Relying on the text of ERISA, which provides that a person is a fiduciary with respect to a plan to the extent he exercises any discretionary authority or discretionary control respecting management of such plan or exercises any authority or control respecting management or disposition of its assets, the Court found that PBA was a fiduciary. Specifically, it held that the threshold for becoming a fiduciary is lower for entities handling plan assets than for entities managing the plan, and that an entity exercising any authority or control over disposition of a plan’s assets is a fiduciary.
The Court specifically rejected PBA’s argument that it could not be a fiduciary because it lacked discretionary authority over plan assets, explaining that it merely has to exercise any authority or control over plan assets to be a fiduciary. It also explained that any language in a contract purporting to limit its fiduciary status did not override its functional status as a fiduciary. Thus, because PBA, as a third-party administrator, had the power to write checks on the plan account and exercised that power, it was an ERISA fiduciary to the extent that it did so. Further, because PBA used Plan funds in ways contrary to how it had agreed to use them demonstrated that PBA had practical control over Plan funds once it received them from the Plaintiffs.

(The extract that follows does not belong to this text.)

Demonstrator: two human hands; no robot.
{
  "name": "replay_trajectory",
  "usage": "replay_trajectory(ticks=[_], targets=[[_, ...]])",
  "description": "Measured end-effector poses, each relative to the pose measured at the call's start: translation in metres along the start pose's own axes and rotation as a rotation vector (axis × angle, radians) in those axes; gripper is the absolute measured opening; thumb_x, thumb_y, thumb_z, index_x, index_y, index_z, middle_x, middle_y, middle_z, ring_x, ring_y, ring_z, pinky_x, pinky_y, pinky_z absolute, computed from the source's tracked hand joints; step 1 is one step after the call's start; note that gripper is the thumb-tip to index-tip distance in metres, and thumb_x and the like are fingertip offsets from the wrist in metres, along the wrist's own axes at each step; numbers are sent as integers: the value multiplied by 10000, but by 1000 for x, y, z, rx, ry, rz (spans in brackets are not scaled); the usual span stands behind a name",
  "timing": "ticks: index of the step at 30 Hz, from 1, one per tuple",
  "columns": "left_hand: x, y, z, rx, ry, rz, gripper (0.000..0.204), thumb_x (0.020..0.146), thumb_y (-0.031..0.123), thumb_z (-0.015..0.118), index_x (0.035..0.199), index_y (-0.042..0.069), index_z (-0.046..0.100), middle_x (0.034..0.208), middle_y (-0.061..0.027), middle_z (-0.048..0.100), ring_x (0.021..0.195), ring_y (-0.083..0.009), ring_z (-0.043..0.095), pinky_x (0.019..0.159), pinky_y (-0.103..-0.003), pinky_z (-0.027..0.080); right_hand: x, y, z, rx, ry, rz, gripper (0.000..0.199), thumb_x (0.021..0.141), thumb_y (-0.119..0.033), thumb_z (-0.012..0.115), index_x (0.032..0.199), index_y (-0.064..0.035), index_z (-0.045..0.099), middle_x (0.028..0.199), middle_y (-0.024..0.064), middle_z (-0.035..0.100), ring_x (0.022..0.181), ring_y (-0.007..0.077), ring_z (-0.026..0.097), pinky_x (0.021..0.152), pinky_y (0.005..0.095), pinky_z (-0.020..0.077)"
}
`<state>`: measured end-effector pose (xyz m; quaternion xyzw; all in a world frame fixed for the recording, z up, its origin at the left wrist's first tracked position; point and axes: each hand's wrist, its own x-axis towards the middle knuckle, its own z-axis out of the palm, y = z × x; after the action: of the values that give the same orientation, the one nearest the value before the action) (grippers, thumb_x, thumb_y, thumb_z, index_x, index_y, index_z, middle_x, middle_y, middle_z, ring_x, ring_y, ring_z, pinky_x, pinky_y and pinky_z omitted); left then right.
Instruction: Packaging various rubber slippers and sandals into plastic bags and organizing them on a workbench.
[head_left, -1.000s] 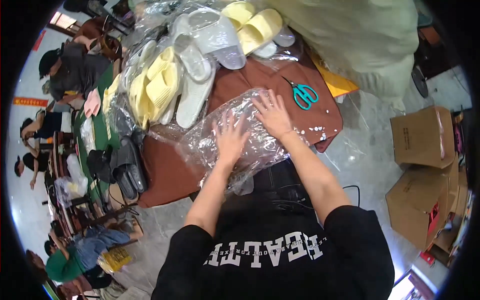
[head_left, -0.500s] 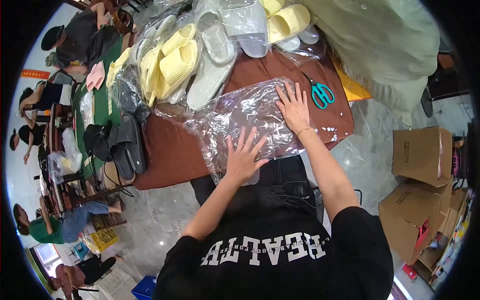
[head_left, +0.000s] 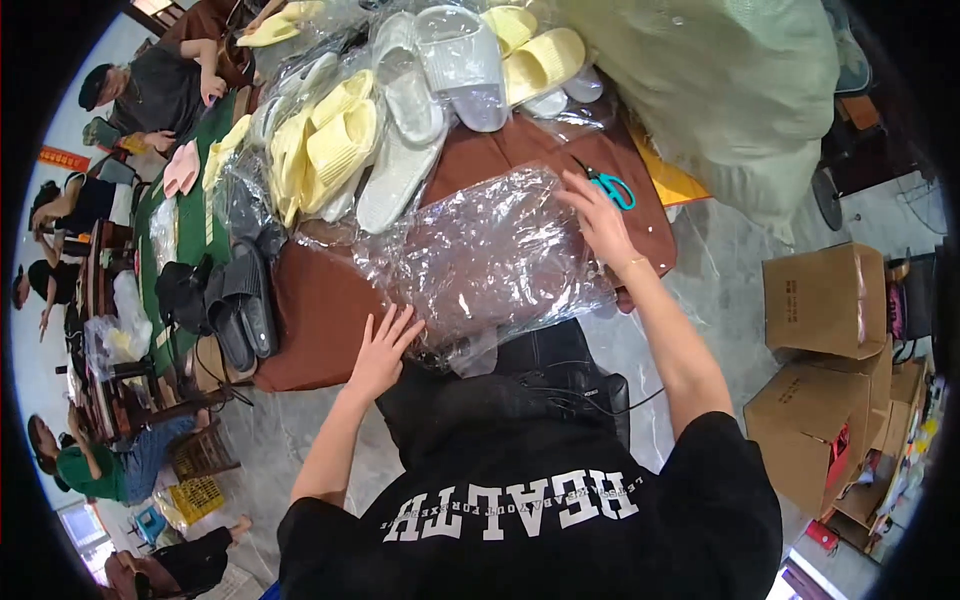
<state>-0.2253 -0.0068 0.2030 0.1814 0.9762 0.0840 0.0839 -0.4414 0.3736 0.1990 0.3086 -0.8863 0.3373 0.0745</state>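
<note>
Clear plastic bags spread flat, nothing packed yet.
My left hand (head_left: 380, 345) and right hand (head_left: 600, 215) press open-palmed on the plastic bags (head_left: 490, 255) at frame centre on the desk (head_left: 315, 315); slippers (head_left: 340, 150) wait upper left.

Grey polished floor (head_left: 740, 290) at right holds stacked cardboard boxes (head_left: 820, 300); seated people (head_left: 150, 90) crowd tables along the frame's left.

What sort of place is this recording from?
Probably a small slipper packing workshop: heaps of yellow slippers and clear plastic bags cover a brown-clothed table, cardboard boxes are stacked beside it, and other people sit working nearby.
</note>
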Motion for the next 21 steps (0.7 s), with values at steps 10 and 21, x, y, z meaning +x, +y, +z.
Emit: replay_trajectory(ticks=[10, 21], targets=[[1, 15, -17, -821, 367, -376, 138, 881, 114, 560, 957, 24, 632, 841, -86, 679, 804, -206, 657, 790, -344, 508, -56, -24, -46, 80, -192, -68, 231, 856, -81, 547, 1074, -60, 620, 1235, 81, 550, 1206, 255, 471, 1014, 369, 366], [65, -28, -13, -748, 648, -881, 385, 868, 143, 597, 1200, -13, 481, 923, -136, 640, 792, -241, 634, 685, -340, 515, 3, -12, 37, 39, 95, 527, 164, 909, -246, 508, 998, -117, 554, 810, 215, 639, 793, 428, 603, 690, 506, 461]])
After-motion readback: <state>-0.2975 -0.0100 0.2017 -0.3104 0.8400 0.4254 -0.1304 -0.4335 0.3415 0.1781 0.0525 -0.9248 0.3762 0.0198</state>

Having determined that PBA was a fiduciary, the Court easily went on to find that PBA breached its fiduciary duty by using Plan assets for its own purposes, in what it described as a classic case of self-dealing.
This case raises important issues for plan sponsors who utilize third party administrators to assist in administration of their plans. It also highlights the fact that even if an administrative service agreement or other agreement attempts to limit fiduciary status, a party’s actions may still cause it to be deemed a fiduciary.